Слабые люди любят выставить себя молодцами. Стоял на своем стуле, на одном из этих псевдопозолоченных шатких стульчиков, которыми танцевальный дом Бюлер изображал элегантность, стоял на тонкой красной обивке своими квадратными башмаками, и я еще подумал: что это на нем за обувь? Сапоги. Под брюками его костюма и впрямь были сапоги. Как будто он уже настроился маршировать. Хороший директор картины всегда ко всему подготовлен. Одет в добротный костюм. Он всегда носил жилетку, даже в павильоне, где из-за софитов всегда жарко. Хотел продемонстрировать серьезность, а может, просто спрятать брюшко. Наел себе нездоровый шарообразный живот на всех тех роскошных обедах, которыми его угощали поставщики. „Для большой взятки он трусоват, — сказал о нем Отто Буршатц, — а вот маленькой не гнушается“.

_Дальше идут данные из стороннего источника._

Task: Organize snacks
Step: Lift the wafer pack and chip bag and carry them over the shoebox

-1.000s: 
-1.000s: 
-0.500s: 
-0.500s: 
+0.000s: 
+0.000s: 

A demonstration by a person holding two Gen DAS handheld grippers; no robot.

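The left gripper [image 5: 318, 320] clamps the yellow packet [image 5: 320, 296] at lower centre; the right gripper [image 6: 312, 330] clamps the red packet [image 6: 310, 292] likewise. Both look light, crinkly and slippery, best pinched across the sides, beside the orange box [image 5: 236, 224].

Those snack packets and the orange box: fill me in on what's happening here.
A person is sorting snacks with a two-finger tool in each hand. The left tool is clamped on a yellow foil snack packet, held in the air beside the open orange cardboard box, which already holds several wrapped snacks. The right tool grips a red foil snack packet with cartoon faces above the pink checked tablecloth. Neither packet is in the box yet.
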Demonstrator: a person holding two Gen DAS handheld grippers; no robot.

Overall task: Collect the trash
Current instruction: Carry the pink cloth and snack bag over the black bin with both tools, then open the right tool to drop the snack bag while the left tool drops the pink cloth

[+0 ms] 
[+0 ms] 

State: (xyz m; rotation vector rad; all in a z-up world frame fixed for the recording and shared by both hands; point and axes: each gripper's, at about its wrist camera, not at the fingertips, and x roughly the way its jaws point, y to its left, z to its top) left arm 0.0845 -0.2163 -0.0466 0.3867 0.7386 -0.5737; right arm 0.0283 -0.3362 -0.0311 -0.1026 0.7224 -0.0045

— Господин рейхсминистр д-р Геббельс, — пролаял фон Нойсер. Перечислил, косолапенький, все его титулы. Как бы не пропустить чего. Вот и Эпштейн так же говорит: „Господин оберштурмфюрер Рам“. И тоже повторяет полностью всякий раз, когда называет имя, а называет он его часто. Как в школе на перемене какой-нибудь слабак то и дело повторяет: „Мой старший брат“. „Мой старший брат сильнее твоего, мой старший брат тебя побьет; вы все тут считали меня сосиской, а теперь у меня есть старший брат, и потому я сильнее вас всех“.

— Господин рейхсминистр д-р Геббельс, — сказал он, — указывает новый путь немецкому киноискусству. — Говорил он так напыщенно, будто выучил наизусть передовцу. Он и служебные распоряжения, исходящие с этажа дирекции, всегда знал наизусть. Фон Нойсер, лучший велосипедист УФА.

— Новый путь немецкому киноискусству, бла-бла-бла, гений немецкого духа, бла-бла-бла, внутреннее величие образа мыслей.

Как будто торжественные слова были аккуратно вписаны в его приказ по части. Наш старший лейтенант Баккес свои патриотические речи тоже произносил точно так же. Таким же хилым голоском, который тщился усилить нажимом. Такая рубленая офицерская манера речи, в которой каждое слово откусывается по отдельности, прежде чем его выплюнут.

— Недостаток мужества, отваги и усердия в вере. — Гав, гав, гав.

Коллеги смиренно подставлялись излиянию этого заливного, как они перед этим терпели все технические перерывы. В армии и в кино привыкаешь ждать. Статисты — из тех, что были здесь уже не впервые, — даже радовались. Они знали: еще полчаса промедления — и они могут претендовать на обед. Только Магда Шнайдер поглядывала злобно. Не из-за того, что тут рассказывал фон Нойсер — содержание его речи она не воспринимала, — а потому что ее, звезду кино, заставляют ждать. Ведь на очереди была как раз ее сцена. Над ее носом постепенно намечалась вертикальная складка. Я помню, что подумал: надо бы зафиксировать это выражение ее лица, оно эффектнее, чем задорная шокированность, которую она постоянно играет. И которая выглядит как у моей мамы пансионский рот трубочкой.